2019-10-14 Thread Lars-Daniel Weber

I totally have to agree with this.

 



Gesendet: Donnerstag, 10. Oktober 2019 um 23:24 Uhr
Von: "Kathleen Lu via legal-talk" 
An: "Licensing and other legal discussions." 
Cc: "Kathleen Lu" 
Betreff: Re: [OSM-legal-talk] ZIP codes from OSM in non-compatible licensed dataset



 
 

> Extracting than 100 elements (non repeatable) from the databse accounts
> for substantial.

 

The licence doesn't say this at all.


The ODbL defines substantial as:

“Substantial” – Means substantial in terms of quantity or quality or a
combination of both. The repeated and systematic Extraction or
Re-utilisation of insubstantial parts of the Contents may amount to the
Extraction or Re-utilisation of a Substantial part of the Contents.

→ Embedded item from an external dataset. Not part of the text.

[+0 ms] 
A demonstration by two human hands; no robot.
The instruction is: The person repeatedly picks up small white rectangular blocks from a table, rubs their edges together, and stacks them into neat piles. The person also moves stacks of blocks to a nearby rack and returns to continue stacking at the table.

The interpretation that OSMF has put forward is that it is NOT substantial if an extraction has:
 -   Less than 100 Features.

 - More that 100 Features only if the extraction is non-systematic and clearly based on your own qualitative criteria for example an extract of all the the locations of restaurants you have visited for a personal map to share with friends or use the locations of a selection of historic buildings as an adjunct in a book you are writing, we would regard that as non Substantial. The systematic extraction of all eating places within an area or at all castles within an area would be considered to be systematic.
 - The features relating to an area of up to 1,000 inhabitants which can be a small densely populated area such as a European village or can be a large sparsely-populated area for example a section of the Australian bush with few Features.

 

This does NOT mean than if your extraction ticks up to 101 features, it's definitively substantial (this wouldn't make any sense under copyright law either). Rather it means that it's out of the scope of what the OSMF has given its view on.

 

Cost is a relevant factor in database protection law, which is one of the rights covered by the licence. First, a database is not protected unless there has been "substantial investment" in its making. Second, while users are prohibited from extracting substantial parts of the database without permission (aka a licence), users are affirmatively allowed by the law to extract insubstantial parts (and the database owner actually cannot prevent it). The precise amount that is considered "substantial" is not defined. Rather "A lawful user of a database which is made available to the public in whatever manner may not perform acts which conflict with normal exploitation of the database or unreasonably prejudice the legitimate interests of the maker of the database." Considerations of cost would be a factor for a court to consider in determining this.

 

As for copyright law, I disagree with Tom's statement that "Copyright law does come into effect much earlier than database protection." Copyright law typically protects 1) the contents of a database *if* they are individually copyrightable, a difficult proposition with geodata, and 2) the arrangement and selection of a database, particularly creative choices. It would appear entirely possible, especially when we're dealing with a database of facts, for an extraction to be substantial but copy nothing copyrightable. Imagine, for example, the *random* extraction of 25% of the contents of a database.

 

All that said, I am still of the opinion that it is not necessary to find the exact line here, because the original use Lars-Daniel proposed was one of a collective database so long as the two sets of ZIP properties were kept in separate columns, which he appeared quite comfortable with.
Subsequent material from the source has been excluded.